**Activity:** Given the records below, would you repeat exactly the lines that begin at the one containing "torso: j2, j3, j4" and end at the one containing "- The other", inclusive?

**Data for analysis:**
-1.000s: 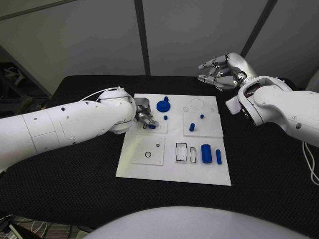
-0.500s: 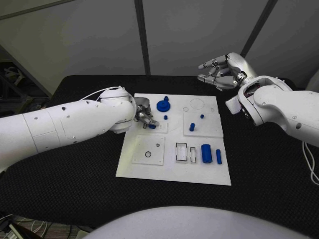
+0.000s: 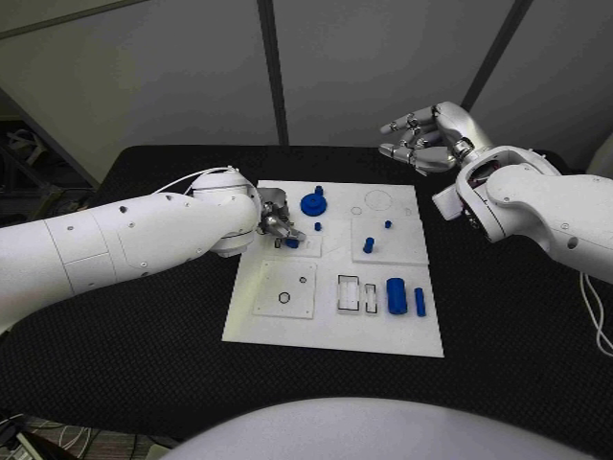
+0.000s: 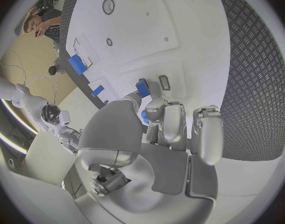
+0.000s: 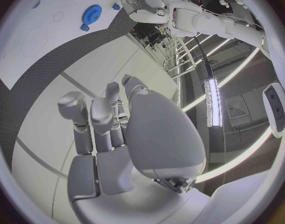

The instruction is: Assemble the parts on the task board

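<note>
Nothing has moved: left hand (image 3: 277,228) still pinches a small blue part (image 3: 291,242) on the board (image 3: 334,335); right hand (image 3: 428,137) hovers empty, fingers loosely curled.

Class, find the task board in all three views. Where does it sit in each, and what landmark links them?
Head view: the board lies mid-picture, between the two arms.
Left wrist view: the board spreads out beyond that hand's fingers.
Right wrist view: the board sits at the circle's rim, past the fingertips.
Shared landmark: the left hand, pinching a blue part over the board.
</note>
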Tool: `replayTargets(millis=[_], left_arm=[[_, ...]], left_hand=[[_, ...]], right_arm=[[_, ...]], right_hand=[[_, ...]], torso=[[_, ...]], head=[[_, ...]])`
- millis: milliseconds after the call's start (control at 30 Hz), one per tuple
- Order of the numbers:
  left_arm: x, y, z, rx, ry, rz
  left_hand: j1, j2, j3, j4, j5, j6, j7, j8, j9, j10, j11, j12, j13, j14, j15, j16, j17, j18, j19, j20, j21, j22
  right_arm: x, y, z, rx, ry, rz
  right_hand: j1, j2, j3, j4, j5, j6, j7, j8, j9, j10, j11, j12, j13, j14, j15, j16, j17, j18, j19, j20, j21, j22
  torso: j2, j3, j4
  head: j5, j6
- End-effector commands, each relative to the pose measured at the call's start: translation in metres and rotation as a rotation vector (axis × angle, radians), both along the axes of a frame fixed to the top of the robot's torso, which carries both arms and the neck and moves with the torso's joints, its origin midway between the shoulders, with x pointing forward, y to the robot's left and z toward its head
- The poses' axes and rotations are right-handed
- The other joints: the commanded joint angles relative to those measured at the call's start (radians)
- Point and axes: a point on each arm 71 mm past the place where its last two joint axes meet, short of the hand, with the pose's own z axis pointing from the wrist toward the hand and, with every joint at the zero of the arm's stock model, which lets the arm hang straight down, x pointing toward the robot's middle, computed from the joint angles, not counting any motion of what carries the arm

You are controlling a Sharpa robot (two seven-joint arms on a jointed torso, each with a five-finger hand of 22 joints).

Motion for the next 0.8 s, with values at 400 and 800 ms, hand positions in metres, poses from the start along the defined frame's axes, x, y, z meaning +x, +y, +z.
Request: replayTargets(millis=[400,800], left_arm=[[0.0017,0.0010,0.0006,0.016,-0.003,0.005],[0.0009,-0.0002,0.0007,0.016,0.000,0.000]], left_hand=[[-0.059,0.009,-0.029,0.000,-0.005,0.010,0.000,-0.009,-0.002,0.004,0.006,-0.006,0.000,0.042,-0.002,-0.003,0.002,-0.034,0.039,-0.002,-0.005,0.191],[-0.087,0.013,-0.043,0.000,-0.005,0.011,0.000,-0.010,-0.002,0.005,0.005,-0.004,0.002,0.042,-0.003,-0.003,0.002,-0.034,0.040,-0.002,-0.005,0.192]], right_arm=[[0.0003,0.0012,0.0011,-0.001,-0.004,0.007],[0.0005,0.0011,0.0010,-0.001,-0.002,0.008]], right_hand=[[-0.013,-0.002,-0.001,0.006,0.004,-0.007,-0.002,-0.004,0.001,-0.006,-0.001,-0.001,-0.002,0.005,-0.002,-0.008,-0.002,0.009,-0.005,-0.002,-0.007,-0.003],[-0.015,-0.002,-0.002,0.008,0.004,-0.008,-0.002,-0.005,0.000,-0.006,-0.001,0.000,-0.002,0.006,-0.002,-0.008,-0.001,0.009,-0.004,-0.002,-0.007,-0.002]], torso=[[-0.001,0.0000,0.0007],[-0.001,0.0003,0.0005]], head=[[-0.001,-0.001],[-0.001,0.001]])
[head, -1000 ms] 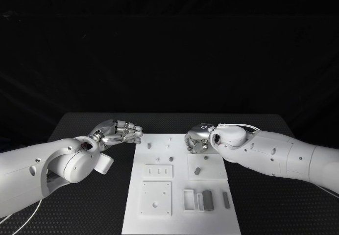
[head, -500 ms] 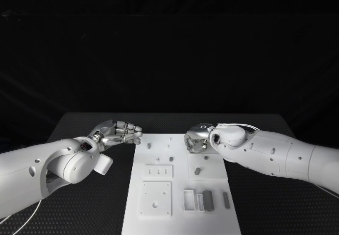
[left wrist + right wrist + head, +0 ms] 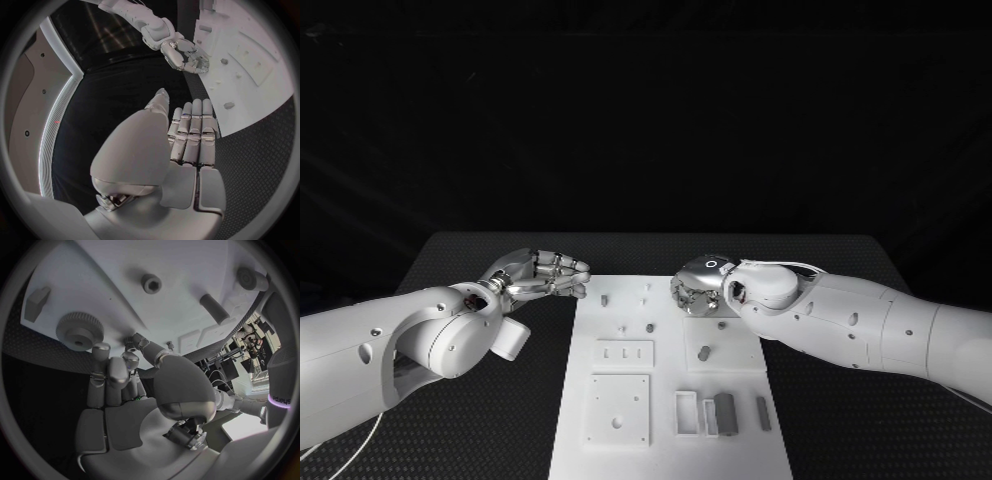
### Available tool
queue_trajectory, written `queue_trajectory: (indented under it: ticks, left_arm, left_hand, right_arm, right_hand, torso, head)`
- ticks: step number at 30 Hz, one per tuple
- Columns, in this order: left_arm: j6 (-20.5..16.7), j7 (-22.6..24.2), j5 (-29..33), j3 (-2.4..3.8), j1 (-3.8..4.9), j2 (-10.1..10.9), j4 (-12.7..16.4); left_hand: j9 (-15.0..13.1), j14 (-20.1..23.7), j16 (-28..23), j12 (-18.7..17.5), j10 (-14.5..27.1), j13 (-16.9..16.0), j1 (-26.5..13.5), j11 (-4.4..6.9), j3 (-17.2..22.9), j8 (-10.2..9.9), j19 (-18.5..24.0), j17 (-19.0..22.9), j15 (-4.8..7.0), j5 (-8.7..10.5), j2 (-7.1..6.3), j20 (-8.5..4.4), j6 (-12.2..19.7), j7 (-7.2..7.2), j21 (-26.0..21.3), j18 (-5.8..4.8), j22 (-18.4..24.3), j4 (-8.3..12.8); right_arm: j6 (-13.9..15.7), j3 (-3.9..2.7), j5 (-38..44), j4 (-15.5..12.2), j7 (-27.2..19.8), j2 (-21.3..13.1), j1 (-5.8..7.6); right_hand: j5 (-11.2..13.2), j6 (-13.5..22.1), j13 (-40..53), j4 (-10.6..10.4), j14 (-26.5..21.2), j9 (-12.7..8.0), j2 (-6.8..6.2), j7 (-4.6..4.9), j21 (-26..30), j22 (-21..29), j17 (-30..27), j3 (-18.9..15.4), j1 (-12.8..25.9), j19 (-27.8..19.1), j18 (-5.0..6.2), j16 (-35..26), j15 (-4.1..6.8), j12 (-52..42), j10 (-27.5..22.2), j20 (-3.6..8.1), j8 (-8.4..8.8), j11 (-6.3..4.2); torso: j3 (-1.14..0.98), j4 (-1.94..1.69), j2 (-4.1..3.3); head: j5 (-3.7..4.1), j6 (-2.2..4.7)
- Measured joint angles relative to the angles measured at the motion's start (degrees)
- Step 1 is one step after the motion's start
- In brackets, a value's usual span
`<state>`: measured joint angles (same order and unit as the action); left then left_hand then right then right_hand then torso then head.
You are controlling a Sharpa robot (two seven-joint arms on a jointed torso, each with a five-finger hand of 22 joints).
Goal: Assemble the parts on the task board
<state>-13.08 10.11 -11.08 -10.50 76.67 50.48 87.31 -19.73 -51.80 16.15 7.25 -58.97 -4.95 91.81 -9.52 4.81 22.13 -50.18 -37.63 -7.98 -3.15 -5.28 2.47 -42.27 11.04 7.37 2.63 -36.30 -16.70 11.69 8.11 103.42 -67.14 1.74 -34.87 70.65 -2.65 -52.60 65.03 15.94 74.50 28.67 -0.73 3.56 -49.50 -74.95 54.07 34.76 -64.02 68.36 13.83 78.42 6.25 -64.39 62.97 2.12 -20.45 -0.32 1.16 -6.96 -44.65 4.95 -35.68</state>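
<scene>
The white task board (image 3: 668,445) lies in the middle of the table with small grey parts on it, among them a peg (image 3: 705,350) and a bar (image 3: 724,410). My right hand (image 3: 701,287) hovers over the board's far right corner with its fingers bent downward, and it holds nothing. The right wrist view has its fingertips (image 3: 100,349) close to a knurled round part (image 3: 80,330), with a hex nut (image 3: 151,283) and a cylinder (image 3: 214,307) farther along the board (image 3: 125,270). My left hand (image 3: 538,275) hangs just left of the board's far corner, fingers straight and side by side (image 3: 190,135), empty.
Recessed slots and a square plate (image 3: 619,407) take up the near half of the board. Black matting (image 3: 473,440) lies on both sides of it. In the left wrist view my right hand (image 3: 184,52) shows above the board's edge (image 3: 250,65).
My right hand has shifted slightly left over the board's far corner. The left hand has stayed put.
</scene>
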Motion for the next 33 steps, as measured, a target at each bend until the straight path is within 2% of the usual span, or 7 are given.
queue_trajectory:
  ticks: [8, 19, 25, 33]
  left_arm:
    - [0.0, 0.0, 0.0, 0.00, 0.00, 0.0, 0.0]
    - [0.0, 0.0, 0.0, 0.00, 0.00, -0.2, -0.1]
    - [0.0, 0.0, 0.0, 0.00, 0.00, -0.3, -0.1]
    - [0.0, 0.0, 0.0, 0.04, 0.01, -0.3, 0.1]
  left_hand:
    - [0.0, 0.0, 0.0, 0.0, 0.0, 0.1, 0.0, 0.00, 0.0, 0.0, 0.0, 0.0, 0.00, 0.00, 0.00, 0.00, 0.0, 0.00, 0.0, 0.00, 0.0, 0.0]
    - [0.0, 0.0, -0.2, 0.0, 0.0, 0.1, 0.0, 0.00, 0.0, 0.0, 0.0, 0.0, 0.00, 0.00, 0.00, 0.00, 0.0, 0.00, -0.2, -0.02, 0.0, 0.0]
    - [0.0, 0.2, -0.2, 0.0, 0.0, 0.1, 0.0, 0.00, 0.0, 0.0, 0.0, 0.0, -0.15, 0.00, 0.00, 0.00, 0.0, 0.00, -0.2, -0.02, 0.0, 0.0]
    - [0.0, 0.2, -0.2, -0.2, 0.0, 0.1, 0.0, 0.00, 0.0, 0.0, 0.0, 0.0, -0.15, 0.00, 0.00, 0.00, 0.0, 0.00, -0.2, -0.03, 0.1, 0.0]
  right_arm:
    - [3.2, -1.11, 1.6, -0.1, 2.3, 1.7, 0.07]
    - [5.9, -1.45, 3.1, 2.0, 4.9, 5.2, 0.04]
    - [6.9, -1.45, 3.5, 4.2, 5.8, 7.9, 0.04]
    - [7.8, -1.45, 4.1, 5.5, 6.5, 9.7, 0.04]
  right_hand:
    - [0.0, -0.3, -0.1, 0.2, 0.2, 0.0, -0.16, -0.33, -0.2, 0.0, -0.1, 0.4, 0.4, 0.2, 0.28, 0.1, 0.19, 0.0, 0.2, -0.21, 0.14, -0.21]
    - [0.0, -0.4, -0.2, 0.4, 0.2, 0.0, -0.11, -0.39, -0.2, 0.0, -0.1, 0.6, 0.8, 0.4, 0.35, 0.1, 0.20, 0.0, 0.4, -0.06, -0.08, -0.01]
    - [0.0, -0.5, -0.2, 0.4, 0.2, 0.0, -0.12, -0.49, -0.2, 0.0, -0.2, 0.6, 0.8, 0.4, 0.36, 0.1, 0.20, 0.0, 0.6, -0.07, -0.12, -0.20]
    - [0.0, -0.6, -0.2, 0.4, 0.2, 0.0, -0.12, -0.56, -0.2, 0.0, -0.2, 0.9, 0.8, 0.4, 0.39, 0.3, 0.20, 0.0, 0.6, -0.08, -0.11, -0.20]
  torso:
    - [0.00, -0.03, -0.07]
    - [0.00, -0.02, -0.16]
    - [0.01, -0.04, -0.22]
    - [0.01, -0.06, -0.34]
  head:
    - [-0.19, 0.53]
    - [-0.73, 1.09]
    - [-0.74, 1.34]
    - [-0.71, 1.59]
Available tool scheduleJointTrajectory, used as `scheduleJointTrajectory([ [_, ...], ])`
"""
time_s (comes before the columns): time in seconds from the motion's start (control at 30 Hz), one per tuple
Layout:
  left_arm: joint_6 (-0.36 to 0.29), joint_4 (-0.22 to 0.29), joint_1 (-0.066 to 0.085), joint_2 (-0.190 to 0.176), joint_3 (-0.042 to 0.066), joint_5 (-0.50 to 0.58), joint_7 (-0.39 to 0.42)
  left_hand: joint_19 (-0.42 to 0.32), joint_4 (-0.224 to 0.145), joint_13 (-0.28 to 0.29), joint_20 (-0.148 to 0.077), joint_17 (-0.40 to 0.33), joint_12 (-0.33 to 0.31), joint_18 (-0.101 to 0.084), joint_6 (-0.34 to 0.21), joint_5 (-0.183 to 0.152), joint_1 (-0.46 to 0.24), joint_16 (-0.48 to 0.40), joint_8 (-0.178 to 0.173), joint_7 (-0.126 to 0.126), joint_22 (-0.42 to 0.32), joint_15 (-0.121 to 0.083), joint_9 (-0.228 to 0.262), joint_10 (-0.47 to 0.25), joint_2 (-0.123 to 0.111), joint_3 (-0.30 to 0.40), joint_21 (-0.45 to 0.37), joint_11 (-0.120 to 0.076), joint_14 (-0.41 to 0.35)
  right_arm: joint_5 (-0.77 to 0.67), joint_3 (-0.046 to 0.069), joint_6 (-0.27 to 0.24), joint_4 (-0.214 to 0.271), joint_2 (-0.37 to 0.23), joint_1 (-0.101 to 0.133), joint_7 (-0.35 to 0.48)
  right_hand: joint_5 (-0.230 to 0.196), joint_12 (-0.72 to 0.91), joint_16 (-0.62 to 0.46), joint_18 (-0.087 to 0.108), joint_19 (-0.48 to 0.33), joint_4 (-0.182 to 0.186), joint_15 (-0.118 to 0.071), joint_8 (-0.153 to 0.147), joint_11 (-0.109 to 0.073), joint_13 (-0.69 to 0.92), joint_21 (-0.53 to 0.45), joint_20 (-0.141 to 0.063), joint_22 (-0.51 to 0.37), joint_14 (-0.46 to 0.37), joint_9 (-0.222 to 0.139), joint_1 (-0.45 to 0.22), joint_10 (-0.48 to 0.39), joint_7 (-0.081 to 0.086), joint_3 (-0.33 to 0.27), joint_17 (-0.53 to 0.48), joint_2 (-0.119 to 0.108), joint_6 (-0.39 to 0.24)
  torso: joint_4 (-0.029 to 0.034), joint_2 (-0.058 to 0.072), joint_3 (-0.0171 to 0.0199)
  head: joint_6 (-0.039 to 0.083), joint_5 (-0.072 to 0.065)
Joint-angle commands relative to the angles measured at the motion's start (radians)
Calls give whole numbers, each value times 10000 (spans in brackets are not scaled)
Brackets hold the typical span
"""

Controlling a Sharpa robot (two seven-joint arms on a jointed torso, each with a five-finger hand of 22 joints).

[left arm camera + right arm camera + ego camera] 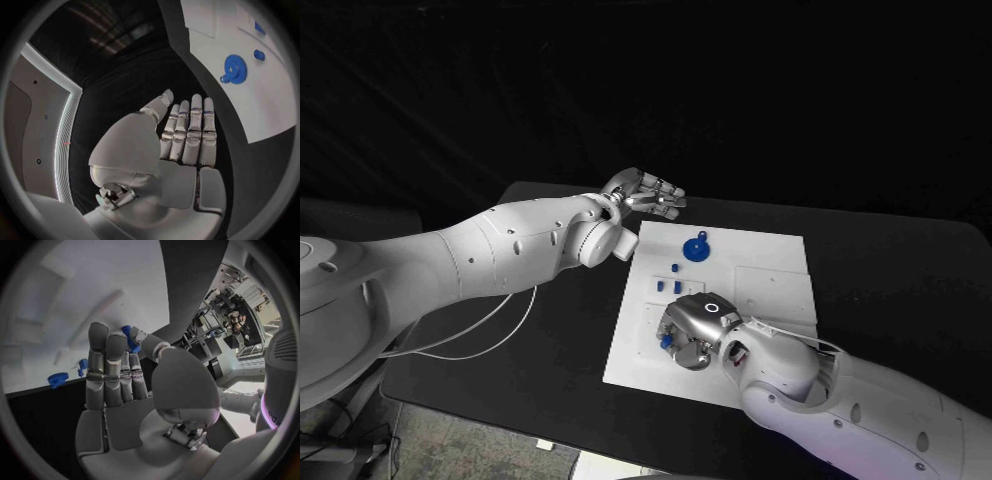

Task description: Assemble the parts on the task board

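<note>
Several blue parts (678, 287) on task board (769, 290), right hand (692, 331) pinching one

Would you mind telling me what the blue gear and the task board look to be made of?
Blue gear: probably moulded or printed plastic, with a uniform matte blue and crisp teeth. Task board: a flat white plate with a matte, glare-free face, likely plastic or painted sheet, though that cannot be told for sure.

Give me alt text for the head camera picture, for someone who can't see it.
The robot's right hand is down on the near part of the white task board, at a small blue part. Its left hand is at the board's far left corner, apart from a blue gear.
</note>
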Motion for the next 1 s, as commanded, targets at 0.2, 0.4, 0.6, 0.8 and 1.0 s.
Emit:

**Response below:**
  torso: j2, j3, j4
  head: j5, j6
- End-effector commands, each relative to the pose measured at the call's start: translation in metres and rotation as a rotation vector (axis × angle, radians), both along the axes of a frame fixed to the top of the robot's torso, which carries both arms and the neck and moves with the torso's joints, its origin midway between the shoulders, with x pointing forward, y to the robot's left and z toward its head
- The poses' axes and rotations are right-handed
- The other joints: the commanded joint angles relative to those measured at the call's start (radians)

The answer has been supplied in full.